REPUBLIKA.CO.ID, WASHINGTON--Deputi direktur Program Asia di lembaga think tank Wilson Center Michael Kugelman mengatakan serangan bom bunuh diri pada Jumat (8/10) memberi tanda ISIS akan menggelar lebih banyak serangan. Serangan menewaskan 46 warga muslim syiah dan melukai puluhan lainnya.
Serangan yang dilakukan saat warga sedang sholat itu terjadi di sebelah utara Kota Kunduz. Ulama syiah Afghanistan menuntut Taliban yang kini berkuasa di negara itu untuk memperketat perlindungan di tempat-tempat ibadah mereka.
Kelompok yang berafiliasi dengan ISIS mengaku bertanggung jawab atas serangan tersebut dan mengidentifikasi pelaku bom bunuh diri orang muslim Uighur. Mereka mengklaim serangan itu mengincar warga syiah dan Taliban karena bersedia mengusir warga Uighur sesuai dengan permintaan Cina.

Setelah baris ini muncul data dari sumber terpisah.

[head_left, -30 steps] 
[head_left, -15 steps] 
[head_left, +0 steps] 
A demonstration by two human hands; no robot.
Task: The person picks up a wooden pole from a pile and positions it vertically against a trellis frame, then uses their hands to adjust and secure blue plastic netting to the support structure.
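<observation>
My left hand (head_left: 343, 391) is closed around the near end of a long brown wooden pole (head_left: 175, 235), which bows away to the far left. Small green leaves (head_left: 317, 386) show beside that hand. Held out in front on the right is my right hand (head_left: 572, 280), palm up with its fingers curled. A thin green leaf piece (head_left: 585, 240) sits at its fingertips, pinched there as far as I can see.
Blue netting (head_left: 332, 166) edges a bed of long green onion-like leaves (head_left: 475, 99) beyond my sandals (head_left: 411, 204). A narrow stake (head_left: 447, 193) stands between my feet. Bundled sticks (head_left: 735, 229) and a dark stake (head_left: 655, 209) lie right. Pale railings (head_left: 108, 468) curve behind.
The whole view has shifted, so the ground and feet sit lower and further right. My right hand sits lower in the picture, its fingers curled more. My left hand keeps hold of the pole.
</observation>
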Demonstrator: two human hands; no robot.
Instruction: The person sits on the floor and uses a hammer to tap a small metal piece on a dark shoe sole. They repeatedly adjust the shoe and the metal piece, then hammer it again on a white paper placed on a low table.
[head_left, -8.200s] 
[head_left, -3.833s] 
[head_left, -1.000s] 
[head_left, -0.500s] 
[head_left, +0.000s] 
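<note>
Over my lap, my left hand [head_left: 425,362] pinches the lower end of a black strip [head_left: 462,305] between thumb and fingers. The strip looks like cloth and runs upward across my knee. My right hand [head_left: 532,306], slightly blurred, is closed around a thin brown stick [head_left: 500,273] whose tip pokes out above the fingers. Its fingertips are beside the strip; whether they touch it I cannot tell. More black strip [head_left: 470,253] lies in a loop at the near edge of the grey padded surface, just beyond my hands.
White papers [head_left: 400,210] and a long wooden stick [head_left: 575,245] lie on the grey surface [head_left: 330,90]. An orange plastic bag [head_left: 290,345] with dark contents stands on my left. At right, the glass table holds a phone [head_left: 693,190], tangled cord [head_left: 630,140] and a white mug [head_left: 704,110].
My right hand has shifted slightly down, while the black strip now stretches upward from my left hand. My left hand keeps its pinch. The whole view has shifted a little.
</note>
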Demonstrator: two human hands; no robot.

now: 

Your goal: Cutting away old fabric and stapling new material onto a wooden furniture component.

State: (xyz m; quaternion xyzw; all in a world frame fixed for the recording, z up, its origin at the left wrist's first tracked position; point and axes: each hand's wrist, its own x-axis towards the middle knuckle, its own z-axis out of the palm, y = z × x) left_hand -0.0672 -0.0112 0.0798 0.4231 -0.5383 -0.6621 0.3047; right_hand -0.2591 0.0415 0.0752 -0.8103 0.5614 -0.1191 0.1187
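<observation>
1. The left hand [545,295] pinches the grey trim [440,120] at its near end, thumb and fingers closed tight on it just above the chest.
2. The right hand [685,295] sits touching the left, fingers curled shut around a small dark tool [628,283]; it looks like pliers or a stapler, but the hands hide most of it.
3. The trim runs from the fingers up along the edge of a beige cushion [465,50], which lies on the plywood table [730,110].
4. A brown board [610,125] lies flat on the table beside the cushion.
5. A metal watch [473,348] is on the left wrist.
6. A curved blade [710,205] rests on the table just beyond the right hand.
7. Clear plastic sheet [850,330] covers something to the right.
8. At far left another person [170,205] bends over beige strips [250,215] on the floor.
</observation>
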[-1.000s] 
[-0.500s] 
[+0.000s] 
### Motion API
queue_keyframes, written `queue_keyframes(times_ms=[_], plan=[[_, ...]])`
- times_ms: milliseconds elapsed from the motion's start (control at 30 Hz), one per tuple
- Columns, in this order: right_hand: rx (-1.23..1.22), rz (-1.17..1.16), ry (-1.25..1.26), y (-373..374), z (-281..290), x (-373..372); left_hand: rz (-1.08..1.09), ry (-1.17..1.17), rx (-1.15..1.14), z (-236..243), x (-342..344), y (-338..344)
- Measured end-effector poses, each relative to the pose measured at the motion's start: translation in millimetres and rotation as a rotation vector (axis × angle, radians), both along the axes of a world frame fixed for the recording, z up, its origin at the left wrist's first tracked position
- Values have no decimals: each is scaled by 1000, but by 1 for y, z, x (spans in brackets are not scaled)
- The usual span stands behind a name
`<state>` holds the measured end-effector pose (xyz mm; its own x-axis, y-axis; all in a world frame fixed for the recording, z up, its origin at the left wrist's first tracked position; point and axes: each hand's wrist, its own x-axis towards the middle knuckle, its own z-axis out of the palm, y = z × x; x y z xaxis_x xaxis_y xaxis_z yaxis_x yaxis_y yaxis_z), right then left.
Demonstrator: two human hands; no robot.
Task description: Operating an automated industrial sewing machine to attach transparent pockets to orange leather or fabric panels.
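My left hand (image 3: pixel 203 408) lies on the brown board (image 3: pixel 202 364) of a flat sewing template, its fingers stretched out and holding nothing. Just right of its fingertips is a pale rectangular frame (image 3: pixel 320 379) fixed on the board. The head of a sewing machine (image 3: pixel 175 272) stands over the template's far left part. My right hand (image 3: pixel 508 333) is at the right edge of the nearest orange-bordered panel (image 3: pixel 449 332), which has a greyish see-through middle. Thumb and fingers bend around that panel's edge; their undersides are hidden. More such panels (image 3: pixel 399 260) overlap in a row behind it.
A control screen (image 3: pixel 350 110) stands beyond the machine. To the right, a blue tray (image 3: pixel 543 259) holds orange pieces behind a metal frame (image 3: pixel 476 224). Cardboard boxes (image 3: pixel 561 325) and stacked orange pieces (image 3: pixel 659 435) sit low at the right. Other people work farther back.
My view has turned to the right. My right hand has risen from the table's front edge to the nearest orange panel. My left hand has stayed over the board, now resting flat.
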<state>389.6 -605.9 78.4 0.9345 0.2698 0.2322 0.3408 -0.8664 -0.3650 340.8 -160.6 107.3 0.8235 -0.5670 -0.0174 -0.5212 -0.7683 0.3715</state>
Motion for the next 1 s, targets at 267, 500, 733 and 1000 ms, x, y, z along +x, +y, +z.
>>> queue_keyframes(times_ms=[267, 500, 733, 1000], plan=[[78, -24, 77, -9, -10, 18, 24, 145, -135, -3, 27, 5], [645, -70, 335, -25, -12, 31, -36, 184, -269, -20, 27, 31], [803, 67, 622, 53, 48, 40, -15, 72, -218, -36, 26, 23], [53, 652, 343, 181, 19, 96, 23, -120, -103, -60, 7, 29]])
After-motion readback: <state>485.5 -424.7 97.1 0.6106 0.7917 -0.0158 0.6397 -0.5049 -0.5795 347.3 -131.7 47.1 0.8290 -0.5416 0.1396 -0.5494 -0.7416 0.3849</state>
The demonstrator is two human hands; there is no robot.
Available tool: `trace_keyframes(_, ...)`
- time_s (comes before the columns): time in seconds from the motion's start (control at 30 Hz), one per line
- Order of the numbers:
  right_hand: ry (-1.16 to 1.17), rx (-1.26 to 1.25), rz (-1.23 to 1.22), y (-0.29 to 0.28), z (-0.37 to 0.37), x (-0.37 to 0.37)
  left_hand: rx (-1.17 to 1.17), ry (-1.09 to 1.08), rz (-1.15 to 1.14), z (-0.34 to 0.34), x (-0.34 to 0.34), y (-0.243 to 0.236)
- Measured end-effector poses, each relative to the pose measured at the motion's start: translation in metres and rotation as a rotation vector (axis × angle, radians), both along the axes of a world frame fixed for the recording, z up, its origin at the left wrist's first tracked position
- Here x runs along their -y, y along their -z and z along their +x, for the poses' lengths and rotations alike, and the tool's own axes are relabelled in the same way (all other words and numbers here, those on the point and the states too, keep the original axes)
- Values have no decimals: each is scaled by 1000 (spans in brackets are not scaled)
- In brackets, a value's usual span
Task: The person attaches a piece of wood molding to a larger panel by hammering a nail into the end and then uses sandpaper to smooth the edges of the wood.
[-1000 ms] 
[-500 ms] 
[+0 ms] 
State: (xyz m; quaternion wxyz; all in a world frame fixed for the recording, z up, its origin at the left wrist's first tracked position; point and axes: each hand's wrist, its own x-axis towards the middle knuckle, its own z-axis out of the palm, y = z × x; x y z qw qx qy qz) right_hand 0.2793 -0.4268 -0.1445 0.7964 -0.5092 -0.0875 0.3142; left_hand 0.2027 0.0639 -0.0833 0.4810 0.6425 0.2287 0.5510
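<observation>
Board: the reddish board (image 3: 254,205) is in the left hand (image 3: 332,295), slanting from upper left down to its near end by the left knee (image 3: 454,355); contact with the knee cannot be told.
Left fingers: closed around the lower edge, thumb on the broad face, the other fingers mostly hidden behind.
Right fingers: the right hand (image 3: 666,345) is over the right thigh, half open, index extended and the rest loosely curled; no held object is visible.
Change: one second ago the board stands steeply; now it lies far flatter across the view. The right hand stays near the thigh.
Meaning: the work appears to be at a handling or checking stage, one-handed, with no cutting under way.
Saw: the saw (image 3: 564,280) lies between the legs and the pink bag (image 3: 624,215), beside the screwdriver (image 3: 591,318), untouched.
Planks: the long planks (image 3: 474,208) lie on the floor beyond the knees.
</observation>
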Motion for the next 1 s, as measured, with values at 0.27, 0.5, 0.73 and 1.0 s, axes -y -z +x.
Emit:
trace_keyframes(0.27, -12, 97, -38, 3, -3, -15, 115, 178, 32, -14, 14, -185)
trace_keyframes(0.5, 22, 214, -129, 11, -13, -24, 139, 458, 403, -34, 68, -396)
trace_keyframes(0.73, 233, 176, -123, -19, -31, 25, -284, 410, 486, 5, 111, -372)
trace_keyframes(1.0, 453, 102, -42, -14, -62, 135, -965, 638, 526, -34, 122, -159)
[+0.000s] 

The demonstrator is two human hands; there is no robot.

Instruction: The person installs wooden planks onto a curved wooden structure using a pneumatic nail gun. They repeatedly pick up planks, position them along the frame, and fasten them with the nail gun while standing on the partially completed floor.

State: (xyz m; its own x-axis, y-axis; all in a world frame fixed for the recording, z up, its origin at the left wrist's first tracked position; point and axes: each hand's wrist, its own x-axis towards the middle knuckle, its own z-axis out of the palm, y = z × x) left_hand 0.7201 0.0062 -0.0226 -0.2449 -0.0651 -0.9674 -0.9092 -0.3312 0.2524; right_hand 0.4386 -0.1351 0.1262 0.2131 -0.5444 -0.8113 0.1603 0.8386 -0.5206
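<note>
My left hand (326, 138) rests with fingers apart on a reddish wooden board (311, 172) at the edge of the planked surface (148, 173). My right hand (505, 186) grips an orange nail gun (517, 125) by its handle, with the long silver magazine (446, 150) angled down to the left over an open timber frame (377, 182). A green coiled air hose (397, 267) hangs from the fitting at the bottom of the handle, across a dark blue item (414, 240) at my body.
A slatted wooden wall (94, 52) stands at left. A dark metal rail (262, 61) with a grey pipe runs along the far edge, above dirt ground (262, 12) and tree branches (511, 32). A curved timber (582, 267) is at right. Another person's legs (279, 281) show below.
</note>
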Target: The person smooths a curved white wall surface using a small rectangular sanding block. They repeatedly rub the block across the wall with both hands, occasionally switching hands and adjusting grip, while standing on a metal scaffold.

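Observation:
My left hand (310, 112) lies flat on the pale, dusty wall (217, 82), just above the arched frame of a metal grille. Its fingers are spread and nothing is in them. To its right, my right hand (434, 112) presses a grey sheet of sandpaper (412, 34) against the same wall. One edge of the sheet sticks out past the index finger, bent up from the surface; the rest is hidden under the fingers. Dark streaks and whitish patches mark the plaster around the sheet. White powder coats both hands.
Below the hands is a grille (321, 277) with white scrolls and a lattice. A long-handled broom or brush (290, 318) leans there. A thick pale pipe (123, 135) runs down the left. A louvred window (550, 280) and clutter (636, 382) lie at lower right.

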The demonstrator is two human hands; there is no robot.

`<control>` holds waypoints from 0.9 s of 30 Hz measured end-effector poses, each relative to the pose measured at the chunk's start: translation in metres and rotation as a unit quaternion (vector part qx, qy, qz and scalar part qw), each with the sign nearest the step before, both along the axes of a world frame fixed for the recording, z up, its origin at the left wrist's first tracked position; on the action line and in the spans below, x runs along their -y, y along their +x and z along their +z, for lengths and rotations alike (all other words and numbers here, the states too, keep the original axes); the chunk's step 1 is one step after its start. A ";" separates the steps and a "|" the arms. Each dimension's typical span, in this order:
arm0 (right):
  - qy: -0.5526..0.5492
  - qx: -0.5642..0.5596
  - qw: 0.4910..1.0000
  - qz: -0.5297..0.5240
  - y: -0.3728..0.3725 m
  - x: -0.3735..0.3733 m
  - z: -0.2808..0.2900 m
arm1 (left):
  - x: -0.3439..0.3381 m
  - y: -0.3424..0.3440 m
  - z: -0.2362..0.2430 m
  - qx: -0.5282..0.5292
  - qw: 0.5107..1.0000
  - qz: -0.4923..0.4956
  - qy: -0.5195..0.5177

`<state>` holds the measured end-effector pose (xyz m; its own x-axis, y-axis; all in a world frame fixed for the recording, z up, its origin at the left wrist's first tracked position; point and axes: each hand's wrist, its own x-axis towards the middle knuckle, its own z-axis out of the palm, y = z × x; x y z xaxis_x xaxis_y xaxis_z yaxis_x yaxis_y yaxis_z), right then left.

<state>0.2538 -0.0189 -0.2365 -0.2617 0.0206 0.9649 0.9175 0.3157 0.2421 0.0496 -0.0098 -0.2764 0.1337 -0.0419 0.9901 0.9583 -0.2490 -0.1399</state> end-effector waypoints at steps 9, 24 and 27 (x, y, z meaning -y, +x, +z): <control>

Bom bunuh diri Jumat lalu itu menjadi serangan paling mematikan sejak pasukan Amerika Serikat (AS) dan NATO meninggalkan Afghanistan pada 30 Agustus lalu. "Bila klaim tersebut benar, maka kekhawatiran Cina mengenai terorisme di (Afghanistan) yang Taliban klaim dapt diatasi, akan meningkat," cicit Kugelman, Sabtu (9/10) kemarin.
Sementara itu Taliban mulai memulangkan warga yang melarikan diri saat kelompok itu merebut desa-desa mereka bulan Agustus lalu kekampung halaman mereka di sebelah utara negara itu. Para pengungsi domestik tersebut sempat tinggal di tenda-tenda di taman-taman kota Kabul.
Pejabat Taliban yang bertanggung jawab pada pengungsi Mohammed Arsa Kharoti mengatakan sekitar 1,3 juta warga Afghanistan terpaksa mengungsi karena perang di masa lalu. Kini Taliban tidak memiliki dana untuk mengatur kepulangan mereka. Ia mengatakan sejauh ini Taliban hanya dapat memulangkan 1.005 keluarga.
Salah satu warga desa yang mengungsi ke salah satu tenda di taman Kabul, Shokria Khanm mengatakan ia menunggu bus yang disiapkan Taliban untuk memulangkannya ke Kunduz. Ia mengatakan tidak takut dengan meningkatnya ancaman dari kelompok ISIS di kampung halamannya."Setidaknya kami memiliki empat dinding," katanya.
Ia menambahkan ia gugup mengenai masa depan setelah pertempuran antara Taliban dan pasukan pemerintah menghancurkan rumahnya. "Musim dingin akan segera datang, tidak ada kayu bakar, kami butuh air dan makanan," tambahnya.